It averaged a 75% increase in fuel economy, a 43% reduction in greenhouse gas emissions and an 86% gain in freight efficiency in 24-hour, head-to-head testing against a 2009 baseline truck, according to a release. This surpasses the program goal of a 68% increase in freight-efficiency, a trucking metric based on payload weight and fuel efficiency expressed in ton-miles per gallon.

The Peterbilt Model 579, powered by a Cummins ISX15 engine, achieved the latest results last month between Denton, Texas, and Vernon, Texas. The 312-mile route was the same one used two years ago, when the first version of the Cummins-Peterbilt SuperTruck averaged just under 10 mpg.
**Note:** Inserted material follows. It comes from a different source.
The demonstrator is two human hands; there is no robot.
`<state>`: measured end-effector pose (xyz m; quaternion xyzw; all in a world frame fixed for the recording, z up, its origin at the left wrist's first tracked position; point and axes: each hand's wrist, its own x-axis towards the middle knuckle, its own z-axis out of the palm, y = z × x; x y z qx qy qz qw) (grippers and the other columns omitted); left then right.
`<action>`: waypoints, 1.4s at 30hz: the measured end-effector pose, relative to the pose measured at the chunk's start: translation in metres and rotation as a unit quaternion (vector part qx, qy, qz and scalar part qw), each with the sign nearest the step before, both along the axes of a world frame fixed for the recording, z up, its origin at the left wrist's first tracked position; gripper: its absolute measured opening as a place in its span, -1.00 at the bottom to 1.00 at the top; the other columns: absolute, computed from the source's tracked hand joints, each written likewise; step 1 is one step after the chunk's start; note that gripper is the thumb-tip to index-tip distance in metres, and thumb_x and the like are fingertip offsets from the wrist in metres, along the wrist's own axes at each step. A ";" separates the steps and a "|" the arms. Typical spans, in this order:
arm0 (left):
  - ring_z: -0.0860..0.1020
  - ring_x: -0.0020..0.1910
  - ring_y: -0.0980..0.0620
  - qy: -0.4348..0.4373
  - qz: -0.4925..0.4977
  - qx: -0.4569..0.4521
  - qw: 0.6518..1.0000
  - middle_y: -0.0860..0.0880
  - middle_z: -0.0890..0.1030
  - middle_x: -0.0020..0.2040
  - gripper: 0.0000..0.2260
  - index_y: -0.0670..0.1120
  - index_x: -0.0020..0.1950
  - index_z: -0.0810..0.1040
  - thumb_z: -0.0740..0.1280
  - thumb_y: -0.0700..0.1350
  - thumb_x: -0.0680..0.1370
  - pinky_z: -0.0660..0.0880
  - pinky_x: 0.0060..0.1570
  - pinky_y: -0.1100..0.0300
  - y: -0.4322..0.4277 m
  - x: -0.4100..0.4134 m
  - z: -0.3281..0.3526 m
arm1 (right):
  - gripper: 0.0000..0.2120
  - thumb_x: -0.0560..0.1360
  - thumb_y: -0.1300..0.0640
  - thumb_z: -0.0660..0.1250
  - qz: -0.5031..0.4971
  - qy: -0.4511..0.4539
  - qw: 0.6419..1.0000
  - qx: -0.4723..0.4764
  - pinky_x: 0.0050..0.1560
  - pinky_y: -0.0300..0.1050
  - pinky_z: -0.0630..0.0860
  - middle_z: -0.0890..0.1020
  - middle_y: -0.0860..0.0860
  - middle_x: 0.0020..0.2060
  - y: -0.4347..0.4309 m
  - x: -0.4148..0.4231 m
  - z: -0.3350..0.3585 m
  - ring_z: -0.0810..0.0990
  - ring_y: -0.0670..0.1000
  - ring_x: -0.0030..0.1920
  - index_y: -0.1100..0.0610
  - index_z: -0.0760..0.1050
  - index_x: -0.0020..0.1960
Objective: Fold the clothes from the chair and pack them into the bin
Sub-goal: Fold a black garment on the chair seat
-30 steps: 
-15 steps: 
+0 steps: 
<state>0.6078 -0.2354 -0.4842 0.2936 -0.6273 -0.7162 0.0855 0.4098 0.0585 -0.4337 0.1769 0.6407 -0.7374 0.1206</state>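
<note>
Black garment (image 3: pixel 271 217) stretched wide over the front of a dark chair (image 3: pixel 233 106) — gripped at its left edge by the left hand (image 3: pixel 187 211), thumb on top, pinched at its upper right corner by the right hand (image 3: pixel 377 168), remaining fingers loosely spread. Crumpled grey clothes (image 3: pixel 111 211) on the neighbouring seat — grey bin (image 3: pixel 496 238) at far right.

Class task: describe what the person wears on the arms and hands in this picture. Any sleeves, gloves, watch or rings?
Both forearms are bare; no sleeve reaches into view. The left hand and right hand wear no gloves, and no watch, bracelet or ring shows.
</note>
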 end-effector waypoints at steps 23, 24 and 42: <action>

The testing in both instances was conducted on a round-trip basis, to negate any wind advantage that might have been gained by traveling one way. Each tractor-trailer had a combined gross weight of 65,000 lbs. running at 64 mph. A longer, 500-mile route between Denton and Memphis, Texas, was also used to demonstrate the vehicle's fuel-efficiency improvement over a 24-hour test cycle.

The Cummins-Peterbilt SuperTruck was on display Tuesday for President Barack Obama's announcement of firm deadlines for the next generation of national fuel-efficiency and GHG emissions standards for heavy-duty commercial vehicles.

The goal of the SuperTruck program, initiated by the U.S. Department of Energy, is to improve long-haul Class 8 vehicle freight efficiency. It focuses on advanced and highly efficient engine systems and vehicle technologies that meet prevailing emissions and Class 8 tractor-trailer vehicle safety and regulatory requirements.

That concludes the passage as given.